* **TASK TO CARRY OUT**
Nothing outside the range is wanted. Repeat exactly the lines below from the one with "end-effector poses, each" through the one with "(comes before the".
────────────────────────────────────────
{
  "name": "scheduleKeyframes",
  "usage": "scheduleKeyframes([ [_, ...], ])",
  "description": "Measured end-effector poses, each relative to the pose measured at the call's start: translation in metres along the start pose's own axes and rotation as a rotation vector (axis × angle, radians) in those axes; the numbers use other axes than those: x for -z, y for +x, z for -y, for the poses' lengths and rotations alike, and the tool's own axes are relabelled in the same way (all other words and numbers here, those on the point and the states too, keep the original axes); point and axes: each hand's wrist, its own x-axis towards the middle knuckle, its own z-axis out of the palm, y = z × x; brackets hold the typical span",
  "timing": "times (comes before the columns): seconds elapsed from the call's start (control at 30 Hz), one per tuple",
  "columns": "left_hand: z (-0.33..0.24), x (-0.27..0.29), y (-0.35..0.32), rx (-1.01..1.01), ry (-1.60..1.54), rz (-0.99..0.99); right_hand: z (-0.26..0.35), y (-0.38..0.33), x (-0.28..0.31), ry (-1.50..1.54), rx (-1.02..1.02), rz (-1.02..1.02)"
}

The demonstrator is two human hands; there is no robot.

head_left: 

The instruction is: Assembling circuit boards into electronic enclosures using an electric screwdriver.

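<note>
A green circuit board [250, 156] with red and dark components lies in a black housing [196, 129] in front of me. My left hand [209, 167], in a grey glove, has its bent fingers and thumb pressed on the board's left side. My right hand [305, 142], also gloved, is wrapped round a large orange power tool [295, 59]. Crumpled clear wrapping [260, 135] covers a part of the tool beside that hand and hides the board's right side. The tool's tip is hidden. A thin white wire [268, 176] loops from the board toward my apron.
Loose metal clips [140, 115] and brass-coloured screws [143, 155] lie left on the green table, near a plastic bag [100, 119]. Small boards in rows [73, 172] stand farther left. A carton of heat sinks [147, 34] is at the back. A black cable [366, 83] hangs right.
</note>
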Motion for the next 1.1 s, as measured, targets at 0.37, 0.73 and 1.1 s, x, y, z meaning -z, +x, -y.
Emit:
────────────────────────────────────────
* **WRITTEN RESPONSE**
  "description": "Measured end-effector poses, each relative to the pose measured at the call's start: translation in metres along the start pose's own axes and rotation as a rotation vector (axis × angle, radians) in those axes; the numbers use other axes than those: x for -z, y for +x, z for -y, for the poses' lengths and rotations alike, and the tool's own axes are relabelled in the same way (all other words and numbers here, those on the point and the states too, keep the original axes); point and axes: each hand's wrist, its own x-axis towards the middle knuckle, its own z-axis out of the palm, y = z × x; brackets hold the typical span",
  "timing": "times (comes before the columns): seconds elapsed from the call's start (control at 30 Hz), one per tuple",

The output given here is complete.